Copy every line below. Do not alter any of them.

* **Material provided**:
___

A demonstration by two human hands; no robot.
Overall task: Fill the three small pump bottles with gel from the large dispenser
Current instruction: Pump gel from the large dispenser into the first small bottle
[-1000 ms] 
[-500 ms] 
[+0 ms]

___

* **Problem solution**:
A demonstration by two human hands; no robot.
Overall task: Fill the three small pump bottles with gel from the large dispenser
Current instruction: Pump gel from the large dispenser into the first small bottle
[-1000 ms] 
[-500 ms] 
[+0 ms]

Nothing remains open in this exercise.